Légende des siècles.
Prévenu par une critique réticente, je n’ai pas acheté Les neiges du Kilimandjaro pour compléter le gros coffret Guédiguian (15 titres) dont j’ai, au cours de l’année passée chroniqué 9 films, dans l’ordre chronologique de réalisation, à la seule notable exception du Promeneur du Champ de Mars, qui se situait hors de l’habituelle atmosphère de Marseille. Mais Les neiges sont passées il y a peu sur Canal+ ; il m’aurait paru absurde de ne pas regarder.
Une fois que j’ai écrit ça, qui est d’un intérêt bien relatif, qu’est-ce que je pense de ce dernier opus ? Eh bien sûrement pas du mal ; même si ça peut ne pas passer pour un des meilleurs films d’un metteur en scène vraiment très intéressant. Je trouve que les acteurs-phares, les personnages majeurs de l’imaginaire de Guédiguian prennent, au fil des ans, de plus en plus d’humanité et de densité : il ne me lasse pas du tout de retrouver depuis longtemps Ariane Ascaride, Jean-Pierre Darroussin, Gérard Meylan (et quelques autres) et de les voir évoluer, vieillir, se buriner mais aussi prendre avec le spectateur la connivence qu’on ressent entre vieux amis.
Il y a toujours aussi cette tristesse des aspirations sociales et politiques enfuies mais, parallèlement, la petite lueur de courage, la petite espérance toute tiède, toute douce dans la famille, l’amitié, la générosité. Dans ma découverte, je me suis, pour l’instant, arrêté à À la place du cœur, qui date tout de même de 1998, alors que Les neiges sont sorties à la fin de 2011. Est-ce que la situation a beaucoup évolué depuis lors ? Sans doute pas… Fermeture des usines, plans de licenciement, chômage structurel, délinquance, absence d’avenir perceptible… et, parallèlement, égoïsme, repli sur soi ou, pire, sauve-qui-peut et chacun pour soi.

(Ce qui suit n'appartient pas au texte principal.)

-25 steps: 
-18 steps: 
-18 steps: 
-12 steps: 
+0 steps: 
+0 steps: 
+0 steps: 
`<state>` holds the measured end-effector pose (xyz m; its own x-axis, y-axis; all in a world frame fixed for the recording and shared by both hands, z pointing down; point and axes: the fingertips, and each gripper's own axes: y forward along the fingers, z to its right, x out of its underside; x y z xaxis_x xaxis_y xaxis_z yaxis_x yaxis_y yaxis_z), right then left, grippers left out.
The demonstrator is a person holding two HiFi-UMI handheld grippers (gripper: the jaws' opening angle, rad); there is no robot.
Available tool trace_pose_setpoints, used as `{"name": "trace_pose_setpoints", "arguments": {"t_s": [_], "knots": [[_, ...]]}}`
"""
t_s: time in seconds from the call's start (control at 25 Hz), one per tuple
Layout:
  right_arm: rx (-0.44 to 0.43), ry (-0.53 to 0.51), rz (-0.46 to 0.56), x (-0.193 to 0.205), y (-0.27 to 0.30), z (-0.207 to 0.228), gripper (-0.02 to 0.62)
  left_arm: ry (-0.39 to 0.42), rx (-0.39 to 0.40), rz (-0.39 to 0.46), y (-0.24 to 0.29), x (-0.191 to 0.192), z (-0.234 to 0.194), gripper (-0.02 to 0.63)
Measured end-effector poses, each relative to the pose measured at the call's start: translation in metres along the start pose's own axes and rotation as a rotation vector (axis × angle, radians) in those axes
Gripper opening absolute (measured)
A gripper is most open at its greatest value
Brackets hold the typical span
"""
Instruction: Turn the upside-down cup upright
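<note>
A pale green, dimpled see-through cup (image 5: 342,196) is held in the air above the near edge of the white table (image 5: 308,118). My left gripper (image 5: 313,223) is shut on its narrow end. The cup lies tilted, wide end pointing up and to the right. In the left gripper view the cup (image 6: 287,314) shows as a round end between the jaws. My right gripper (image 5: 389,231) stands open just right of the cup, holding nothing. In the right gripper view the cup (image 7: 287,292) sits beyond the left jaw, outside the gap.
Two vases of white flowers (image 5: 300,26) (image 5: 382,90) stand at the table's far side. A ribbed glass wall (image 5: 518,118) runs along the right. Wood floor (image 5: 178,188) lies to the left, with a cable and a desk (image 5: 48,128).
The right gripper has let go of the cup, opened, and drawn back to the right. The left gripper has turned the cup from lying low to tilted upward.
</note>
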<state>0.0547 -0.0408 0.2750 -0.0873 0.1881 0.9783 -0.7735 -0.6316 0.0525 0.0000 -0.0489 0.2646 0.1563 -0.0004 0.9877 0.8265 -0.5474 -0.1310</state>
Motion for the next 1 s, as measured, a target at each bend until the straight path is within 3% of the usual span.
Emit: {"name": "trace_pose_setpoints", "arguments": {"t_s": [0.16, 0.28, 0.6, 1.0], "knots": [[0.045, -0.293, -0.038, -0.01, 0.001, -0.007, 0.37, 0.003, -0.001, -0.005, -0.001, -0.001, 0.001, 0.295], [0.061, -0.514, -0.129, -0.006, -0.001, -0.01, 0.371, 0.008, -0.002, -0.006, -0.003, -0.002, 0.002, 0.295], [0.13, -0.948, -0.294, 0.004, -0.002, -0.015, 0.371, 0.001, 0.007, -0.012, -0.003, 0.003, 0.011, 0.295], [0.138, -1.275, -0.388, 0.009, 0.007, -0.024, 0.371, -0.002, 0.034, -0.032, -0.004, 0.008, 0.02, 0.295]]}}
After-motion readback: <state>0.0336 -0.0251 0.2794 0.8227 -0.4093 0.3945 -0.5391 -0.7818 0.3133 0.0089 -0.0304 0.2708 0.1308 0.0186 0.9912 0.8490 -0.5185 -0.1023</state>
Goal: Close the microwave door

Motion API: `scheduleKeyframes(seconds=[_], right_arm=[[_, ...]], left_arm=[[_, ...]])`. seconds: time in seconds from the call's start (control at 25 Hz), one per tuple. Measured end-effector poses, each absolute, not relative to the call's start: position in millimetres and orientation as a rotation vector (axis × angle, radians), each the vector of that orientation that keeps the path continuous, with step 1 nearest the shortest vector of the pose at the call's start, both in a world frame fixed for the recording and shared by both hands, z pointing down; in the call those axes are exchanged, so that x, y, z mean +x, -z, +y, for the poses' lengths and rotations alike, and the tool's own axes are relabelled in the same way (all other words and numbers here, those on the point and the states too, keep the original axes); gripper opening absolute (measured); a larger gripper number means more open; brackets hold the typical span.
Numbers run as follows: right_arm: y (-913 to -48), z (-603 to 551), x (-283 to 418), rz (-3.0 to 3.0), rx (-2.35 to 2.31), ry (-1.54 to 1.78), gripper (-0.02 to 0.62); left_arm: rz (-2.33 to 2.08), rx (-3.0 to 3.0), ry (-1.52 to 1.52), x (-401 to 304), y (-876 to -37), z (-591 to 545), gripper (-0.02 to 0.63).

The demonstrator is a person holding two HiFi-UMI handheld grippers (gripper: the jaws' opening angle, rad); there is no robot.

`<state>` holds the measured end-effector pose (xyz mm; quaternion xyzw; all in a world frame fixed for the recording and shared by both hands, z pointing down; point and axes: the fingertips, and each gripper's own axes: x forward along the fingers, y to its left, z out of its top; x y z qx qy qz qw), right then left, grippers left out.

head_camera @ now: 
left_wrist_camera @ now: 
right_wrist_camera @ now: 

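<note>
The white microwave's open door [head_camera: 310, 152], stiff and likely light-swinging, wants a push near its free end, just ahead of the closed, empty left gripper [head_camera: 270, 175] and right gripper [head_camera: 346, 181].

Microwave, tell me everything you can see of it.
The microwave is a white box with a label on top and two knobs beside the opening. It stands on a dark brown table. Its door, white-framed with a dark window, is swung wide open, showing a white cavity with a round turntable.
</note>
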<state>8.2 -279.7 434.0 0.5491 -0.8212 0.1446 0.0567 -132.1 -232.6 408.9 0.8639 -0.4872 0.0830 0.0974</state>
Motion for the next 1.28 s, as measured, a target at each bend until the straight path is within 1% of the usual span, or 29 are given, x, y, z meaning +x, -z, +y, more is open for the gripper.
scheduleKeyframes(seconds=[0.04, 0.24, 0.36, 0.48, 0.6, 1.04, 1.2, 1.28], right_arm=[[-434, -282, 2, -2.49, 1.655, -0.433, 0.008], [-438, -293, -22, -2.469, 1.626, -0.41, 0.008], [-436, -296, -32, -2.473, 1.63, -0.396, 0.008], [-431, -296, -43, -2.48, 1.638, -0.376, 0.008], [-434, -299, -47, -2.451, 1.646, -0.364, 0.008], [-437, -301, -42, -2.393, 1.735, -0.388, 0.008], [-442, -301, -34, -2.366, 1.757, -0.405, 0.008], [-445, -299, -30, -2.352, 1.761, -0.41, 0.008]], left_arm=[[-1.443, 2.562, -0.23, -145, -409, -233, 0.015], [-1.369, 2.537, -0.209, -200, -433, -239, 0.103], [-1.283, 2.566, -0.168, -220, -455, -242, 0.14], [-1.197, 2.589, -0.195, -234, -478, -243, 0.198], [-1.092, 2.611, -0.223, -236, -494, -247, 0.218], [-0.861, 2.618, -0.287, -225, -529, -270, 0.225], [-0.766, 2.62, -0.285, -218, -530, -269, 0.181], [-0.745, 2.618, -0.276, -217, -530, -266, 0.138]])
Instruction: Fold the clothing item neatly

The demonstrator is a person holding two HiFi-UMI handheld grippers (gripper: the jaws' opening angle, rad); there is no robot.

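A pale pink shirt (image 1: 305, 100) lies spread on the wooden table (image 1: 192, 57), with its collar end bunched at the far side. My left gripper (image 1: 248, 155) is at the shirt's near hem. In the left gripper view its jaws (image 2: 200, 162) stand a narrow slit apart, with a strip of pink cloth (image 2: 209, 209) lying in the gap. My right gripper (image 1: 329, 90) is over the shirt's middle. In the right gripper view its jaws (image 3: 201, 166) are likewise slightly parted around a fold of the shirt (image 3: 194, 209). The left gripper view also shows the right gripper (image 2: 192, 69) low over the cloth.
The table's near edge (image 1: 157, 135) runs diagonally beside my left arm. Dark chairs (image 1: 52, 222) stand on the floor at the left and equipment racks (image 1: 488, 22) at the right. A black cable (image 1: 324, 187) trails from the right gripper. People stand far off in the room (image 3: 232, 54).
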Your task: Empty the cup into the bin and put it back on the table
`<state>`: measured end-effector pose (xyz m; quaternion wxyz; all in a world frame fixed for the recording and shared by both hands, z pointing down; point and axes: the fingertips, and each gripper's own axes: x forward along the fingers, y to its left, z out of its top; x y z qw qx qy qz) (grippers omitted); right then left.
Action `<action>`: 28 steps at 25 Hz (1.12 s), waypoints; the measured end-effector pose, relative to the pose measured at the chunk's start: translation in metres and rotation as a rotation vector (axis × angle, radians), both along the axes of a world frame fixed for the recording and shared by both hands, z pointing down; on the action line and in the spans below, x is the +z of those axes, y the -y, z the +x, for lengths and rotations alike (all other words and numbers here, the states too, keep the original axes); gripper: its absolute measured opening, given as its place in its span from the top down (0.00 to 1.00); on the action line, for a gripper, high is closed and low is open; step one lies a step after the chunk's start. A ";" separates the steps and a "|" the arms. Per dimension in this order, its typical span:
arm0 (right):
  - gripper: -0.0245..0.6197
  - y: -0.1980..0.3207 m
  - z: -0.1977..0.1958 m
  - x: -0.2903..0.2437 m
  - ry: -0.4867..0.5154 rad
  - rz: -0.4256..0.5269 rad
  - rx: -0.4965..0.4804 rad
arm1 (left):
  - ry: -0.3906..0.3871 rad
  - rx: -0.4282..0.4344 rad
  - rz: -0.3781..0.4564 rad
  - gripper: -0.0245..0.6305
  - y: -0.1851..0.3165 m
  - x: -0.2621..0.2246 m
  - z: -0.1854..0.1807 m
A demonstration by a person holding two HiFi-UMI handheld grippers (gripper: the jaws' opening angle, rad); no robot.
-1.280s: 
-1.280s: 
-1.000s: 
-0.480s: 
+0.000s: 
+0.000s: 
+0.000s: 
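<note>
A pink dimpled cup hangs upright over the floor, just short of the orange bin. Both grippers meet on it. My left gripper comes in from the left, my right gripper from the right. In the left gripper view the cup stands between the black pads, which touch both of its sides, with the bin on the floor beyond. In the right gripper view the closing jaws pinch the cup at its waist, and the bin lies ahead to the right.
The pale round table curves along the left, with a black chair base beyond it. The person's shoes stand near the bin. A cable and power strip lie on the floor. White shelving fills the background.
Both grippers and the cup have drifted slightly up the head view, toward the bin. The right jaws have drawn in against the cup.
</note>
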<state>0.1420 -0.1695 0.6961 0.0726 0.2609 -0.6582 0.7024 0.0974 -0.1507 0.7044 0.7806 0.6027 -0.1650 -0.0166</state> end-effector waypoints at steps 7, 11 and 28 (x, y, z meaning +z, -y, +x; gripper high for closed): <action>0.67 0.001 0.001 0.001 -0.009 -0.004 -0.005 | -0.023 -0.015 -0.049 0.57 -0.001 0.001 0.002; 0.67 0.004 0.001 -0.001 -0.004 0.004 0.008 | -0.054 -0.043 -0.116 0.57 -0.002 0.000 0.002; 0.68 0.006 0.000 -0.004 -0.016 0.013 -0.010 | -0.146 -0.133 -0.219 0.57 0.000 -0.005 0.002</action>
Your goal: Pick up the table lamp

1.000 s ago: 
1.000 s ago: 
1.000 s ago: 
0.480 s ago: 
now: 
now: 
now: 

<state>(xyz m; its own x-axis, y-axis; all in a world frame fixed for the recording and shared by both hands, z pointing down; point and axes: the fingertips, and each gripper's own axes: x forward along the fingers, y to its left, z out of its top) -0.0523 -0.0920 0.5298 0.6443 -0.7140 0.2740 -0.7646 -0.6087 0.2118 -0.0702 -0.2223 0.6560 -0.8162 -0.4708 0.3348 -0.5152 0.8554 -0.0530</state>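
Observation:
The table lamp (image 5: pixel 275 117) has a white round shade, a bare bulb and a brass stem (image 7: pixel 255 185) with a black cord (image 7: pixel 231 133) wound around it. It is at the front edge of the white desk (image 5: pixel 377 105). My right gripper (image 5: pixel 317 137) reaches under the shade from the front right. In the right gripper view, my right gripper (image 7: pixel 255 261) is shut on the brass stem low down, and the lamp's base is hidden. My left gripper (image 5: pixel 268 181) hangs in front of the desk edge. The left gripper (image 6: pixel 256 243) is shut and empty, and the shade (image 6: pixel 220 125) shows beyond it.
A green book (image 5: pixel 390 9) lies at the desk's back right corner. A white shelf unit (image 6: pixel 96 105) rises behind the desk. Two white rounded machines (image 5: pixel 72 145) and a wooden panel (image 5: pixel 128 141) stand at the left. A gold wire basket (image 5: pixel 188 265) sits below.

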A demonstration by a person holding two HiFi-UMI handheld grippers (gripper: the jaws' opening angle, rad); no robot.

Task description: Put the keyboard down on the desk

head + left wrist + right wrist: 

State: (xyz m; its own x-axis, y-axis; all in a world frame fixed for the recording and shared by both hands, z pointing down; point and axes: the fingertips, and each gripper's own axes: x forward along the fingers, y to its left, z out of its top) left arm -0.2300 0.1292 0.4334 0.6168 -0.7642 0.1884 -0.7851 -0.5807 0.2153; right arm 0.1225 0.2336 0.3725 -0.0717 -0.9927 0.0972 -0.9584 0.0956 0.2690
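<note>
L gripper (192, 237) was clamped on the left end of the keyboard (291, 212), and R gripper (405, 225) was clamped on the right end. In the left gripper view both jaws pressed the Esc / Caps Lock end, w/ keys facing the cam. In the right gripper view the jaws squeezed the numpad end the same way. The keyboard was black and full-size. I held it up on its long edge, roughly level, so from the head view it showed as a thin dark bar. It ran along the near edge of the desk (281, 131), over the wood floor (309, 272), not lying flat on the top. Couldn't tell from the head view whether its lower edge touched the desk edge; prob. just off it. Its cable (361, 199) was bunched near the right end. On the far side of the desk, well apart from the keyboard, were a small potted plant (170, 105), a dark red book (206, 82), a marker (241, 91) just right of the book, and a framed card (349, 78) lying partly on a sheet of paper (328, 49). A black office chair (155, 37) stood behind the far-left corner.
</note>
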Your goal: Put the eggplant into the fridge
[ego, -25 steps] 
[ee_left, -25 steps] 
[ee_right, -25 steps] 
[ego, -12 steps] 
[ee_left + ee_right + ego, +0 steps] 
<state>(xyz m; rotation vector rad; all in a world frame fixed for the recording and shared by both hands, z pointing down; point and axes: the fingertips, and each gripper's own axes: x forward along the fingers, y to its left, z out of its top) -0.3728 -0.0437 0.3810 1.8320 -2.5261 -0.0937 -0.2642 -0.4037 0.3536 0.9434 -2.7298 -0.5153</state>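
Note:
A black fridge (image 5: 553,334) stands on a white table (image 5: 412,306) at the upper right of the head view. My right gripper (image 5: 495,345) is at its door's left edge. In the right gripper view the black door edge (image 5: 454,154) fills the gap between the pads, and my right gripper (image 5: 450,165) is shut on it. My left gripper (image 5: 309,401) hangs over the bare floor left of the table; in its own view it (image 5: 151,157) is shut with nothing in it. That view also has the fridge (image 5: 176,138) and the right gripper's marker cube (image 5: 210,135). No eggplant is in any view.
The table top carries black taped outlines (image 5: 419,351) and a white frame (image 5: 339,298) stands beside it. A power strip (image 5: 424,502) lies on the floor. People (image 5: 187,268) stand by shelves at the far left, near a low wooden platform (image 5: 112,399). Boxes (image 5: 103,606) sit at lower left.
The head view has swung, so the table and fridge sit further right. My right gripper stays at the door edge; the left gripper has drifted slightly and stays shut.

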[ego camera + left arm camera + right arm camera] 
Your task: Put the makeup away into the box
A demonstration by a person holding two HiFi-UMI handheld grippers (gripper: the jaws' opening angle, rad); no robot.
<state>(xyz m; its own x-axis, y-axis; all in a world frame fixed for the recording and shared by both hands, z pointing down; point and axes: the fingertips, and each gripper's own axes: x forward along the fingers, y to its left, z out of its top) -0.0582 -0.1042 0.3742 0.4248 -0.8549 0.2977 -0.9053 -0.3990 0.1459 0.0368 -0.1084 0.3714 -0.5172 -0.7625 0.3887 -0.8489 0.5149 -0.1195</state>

Tout ce qui, dans le film, couvre ces deux aspects – l’éparpillement sociétal/la chaleur des cellules de repli – est aussi réussi qu’à l’habitude et peut-être même davantage, grâce à d’autres personnages et acteurs de qualité (Maryline Canto – Denise, la sœur de Marie-Claire – Ariane Ascaride – Julie-Marie Parmentier, la jeune voisine). Mais Guédiguian, à mon sens, se fourvoie en construisant une intrigue niaise et doucereuse.
Avant que le générique final ne survienne et le confirme, je m’étais dit que l’avalanche des bons sentiments m’évoquait irrésistiblement le cri du cœur mélodramatique de la femme du pêcheur qui, dans le poème des Pauvres gens de Victor Hugo a furtivement accueilli les enfants orphelins de sa voisine morte, alors que son propre foyer ne roule pas sur l’or. Son pauvre mari rentre harassé d’une longue course en mer, elle lui apprend la mauvaise nouvelle, sans trop oser rien dire ; et le brave homme de se gratter la tête, mais de dire :
Quand il verra qu’il faut nourrir avec les nôtres
Cette petite fille et ce petit garçon,
Le bon Dieu nous fera prendre plus de poisson.
Moi, je boirai de l’eau, je ferai double tâche,
C’est dit. Va les chercher. Mais qu’as-tu ? Ça te fâche ?
D’ordinaire, tu cours plus vite que cela.
Tiens, dit-elle en ouvrant les rideaux, les voilà !
Ce dernier vers a bien fait pleurer d’émotion, tant dans les chaumières que dans les châteaux. Mais bâtir un film et toute son intrigue pour pouvoir en utiliser l’esprit n’était pas forcément une bonne idée. Et, de fait, c’est plutôt acrobatique, alors que le sujet de l’embourgeoisement (relatif !) des syndicalistes en pré-retraite confronté à la désespérance absolue de la jeunesse était plus grave et plus profond.